> **What is expected**: Your response should reproduce every line of the entries that contains the word "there".

Collected data entries
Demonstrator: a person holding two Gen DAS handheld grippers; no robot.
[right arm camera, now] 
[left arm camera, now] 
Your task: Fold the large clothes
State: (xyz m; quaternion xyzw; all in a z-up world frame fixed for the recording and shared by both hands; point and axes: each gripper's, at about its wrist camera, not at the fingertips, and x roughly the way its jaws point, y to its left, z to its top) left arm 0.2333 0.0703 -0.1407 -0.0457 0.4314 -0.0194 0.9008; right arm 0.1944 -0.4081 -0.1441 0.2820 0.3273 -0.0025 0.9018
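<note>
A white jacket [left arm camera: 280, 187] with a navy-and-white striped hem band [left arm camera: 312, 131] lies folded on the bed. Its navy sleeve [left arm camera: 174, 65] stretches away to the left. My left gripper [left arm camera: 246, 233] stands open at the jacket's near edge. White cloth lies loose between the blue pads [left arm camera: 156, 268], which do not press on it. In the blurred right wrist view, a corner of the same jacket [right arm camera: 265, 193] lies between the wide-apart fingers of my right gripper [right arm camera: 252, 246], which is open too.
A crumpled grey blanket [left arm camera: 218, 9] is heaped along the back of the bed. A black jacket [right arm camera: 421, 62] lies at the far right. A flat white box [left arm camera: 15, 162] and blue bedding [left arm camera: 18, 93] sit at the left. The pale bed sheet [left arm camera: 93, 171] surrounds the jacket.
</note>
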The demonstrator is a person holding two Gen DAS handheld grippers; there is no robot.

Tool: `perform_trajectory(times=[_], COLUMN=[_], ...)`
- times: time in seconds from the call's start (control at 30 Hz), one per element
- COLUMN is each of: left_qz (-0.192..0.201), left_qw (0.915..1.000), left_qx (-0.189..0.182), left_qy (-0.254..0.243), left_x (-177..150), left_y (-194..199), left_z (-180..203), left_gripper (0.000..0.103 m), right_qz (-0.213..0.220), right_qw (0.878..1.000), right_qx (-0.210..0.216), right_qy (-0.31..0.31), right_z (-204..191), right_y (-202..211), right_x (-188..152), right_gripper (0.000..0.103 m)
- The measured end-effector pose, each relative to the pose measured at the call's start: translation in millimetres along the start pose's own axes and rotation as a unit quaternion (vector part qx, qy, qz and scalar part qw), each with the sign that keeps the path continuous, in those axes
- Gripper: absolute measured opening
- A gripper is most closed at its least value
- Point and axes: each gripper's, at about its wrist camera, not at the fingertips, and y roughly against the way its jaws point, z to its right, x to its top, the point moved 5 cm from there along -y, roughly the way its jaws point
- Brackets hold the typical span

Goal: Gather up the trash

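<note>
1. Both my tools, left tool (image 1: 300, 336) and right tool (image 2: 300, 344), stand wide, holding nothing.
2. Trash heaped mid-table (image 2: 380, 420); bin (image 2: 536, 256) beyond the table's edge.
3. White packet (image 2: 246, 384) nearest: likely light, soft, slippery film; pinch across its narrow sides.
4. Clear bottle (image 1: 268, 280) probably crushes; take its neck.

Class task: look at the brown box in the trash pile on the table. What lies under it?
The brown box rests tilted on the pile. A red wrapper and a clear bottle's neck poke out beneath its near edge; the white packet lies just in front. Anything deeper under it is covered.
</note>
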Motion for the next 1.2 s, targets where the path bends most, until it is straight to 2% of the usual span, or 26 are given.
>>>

> **Expected answer**:
The demonstrator is a person holding two Gen DAS handheld grippers; there is no robot.
- Point and axes: each gripper's, at about its wrist camera, not at the fingertips, and y roughly against the way its jaws point, z to its right, x to its top, the point moved 5 cm from there along -y, roughly the way its jaws point

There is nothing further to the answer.